------ The data

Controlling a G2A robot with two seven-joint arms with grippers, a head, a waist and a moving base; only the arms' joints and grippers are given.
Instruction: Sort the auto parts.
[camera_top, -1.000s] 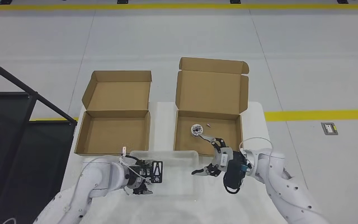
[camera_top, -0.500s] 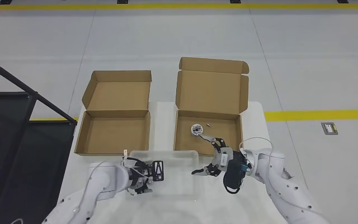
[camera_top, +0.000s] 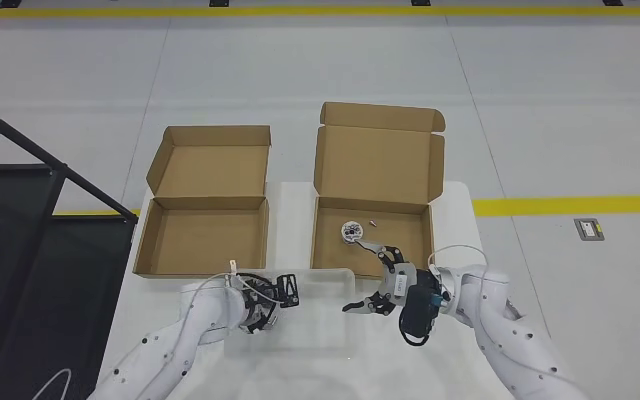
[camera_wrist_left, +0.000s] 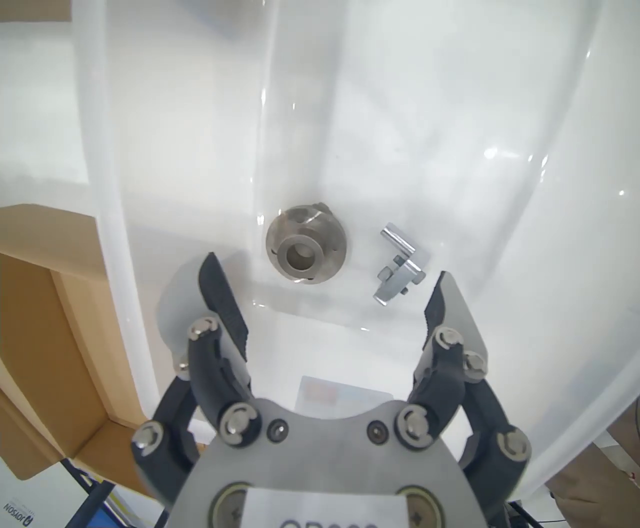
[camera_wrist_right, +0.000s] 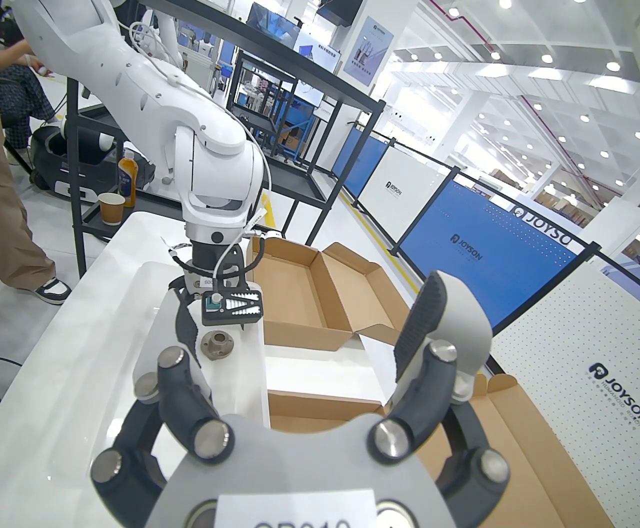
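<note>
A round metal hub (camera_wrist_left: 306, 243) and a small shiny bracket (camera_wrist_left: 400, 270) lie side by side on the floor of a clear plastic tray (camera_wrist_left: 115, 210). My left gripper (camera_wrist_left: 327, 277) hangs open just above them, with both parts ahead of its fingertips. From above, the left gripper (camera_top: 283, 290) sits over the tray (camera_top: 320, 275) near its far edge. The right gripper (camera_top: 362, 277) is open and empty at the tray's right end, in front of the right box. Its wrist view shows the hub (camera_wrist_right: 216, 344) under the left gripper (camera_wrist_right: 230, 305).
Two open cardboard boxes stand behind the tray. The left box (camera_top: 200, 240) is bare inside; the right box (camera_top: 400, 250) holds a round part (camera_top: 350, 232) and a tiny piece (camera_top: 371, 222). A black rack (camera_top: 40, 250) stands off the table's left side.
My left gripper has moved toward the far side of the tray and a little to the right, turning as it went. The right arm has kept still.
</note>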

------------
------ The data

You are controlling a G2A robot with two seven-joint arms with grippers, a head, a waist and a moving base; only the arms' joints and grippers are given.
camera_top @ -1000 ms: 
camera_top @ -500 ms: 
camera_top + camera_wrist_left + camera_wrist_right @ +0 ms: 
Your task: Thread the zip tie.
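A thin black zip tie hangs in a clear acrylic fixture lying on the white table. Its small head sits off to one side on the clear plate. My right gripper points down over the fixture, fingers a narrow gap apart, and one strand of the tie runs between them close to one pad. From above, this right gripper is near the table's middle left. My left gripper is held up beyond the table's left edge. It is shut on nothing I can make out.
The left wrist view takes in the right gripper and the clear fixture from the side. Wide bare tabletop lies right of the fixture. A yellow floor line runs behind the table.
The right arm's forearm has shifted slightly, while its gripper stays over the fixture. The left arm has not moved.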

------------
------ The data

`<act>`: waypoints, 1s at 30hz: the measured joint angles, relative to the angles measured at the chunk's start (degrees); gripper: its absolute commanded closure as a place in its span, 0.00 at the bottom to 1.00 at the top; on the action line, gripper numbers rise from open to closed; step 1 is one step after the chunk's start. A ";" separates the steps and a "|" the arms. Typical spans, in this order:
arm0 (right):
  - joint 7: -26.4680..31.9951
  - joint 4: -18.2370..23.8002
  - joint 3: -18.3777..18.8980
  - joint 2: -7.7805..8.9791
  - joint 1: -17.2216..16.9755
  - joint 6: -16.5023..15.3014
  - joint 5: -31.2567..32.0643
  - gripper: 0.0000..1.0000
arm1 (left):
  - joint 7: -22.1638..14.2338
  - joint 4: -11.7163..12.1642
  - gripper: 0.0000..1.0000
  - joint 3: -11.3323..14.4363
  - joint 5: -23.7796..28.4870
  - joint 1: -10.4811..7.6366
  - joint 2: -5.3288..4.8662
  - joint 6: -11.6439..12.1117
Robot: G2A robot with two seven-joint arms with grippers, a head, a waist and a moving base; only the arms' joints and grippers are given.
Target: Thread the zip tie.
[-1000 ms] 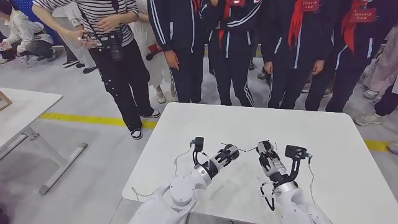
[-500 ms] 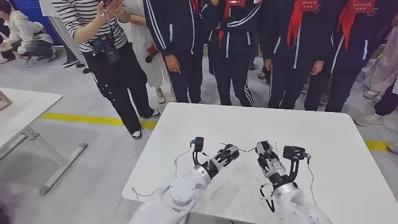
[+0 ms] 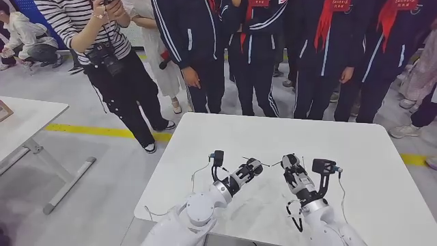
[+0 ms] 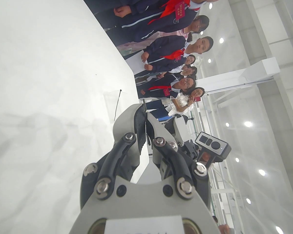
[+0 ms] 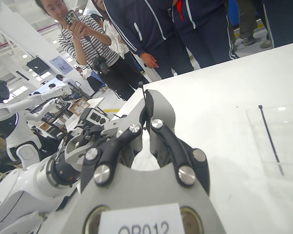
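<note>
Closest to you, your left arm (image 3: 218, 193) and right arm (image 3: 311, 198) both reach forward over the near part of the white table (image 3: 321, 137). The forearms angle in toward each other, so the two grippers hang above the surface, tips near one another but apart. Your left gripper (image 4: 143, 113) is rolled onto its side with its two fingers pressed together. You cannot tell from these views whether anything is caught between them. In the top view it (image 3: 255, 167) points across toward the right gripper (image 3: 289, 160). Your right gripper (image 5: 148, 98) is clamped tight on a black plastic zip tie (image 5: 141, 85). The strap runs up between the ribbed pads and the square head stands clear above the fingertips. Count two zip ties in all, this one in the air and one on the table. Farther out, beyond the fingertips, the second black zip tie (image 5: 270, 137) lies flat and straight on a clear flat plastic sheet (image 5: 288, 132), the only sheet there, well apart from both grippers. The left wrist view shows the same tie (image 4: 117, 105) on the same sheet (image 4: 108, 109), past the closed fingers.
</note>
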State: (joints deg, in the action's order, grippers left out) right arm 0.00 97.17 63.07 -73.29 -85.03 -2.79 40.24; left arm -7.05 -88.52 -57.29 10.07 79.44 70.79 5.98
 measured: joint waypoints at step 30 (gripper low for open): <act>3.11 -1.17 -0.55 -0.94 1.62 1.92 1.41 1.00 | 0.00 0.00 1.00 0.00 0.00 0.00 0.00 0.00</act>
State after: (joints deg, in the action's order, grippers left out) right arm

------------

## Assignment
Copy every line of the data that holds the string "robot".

## Response box
Controlling a G2A robot with two seven-joint arms with grippers, a head, a waist and a moving base; only the arms' joints and grippers are given.
You are controlling a G2A robot with two seven-joint arms with grippers, a head, a waist and a moving base; only the arms' joints and grippers are given.
Robot: G2A robot with two seven-joint arms with grippers, a head, a waist and a moving base; only the arms' joints and grippers are given.

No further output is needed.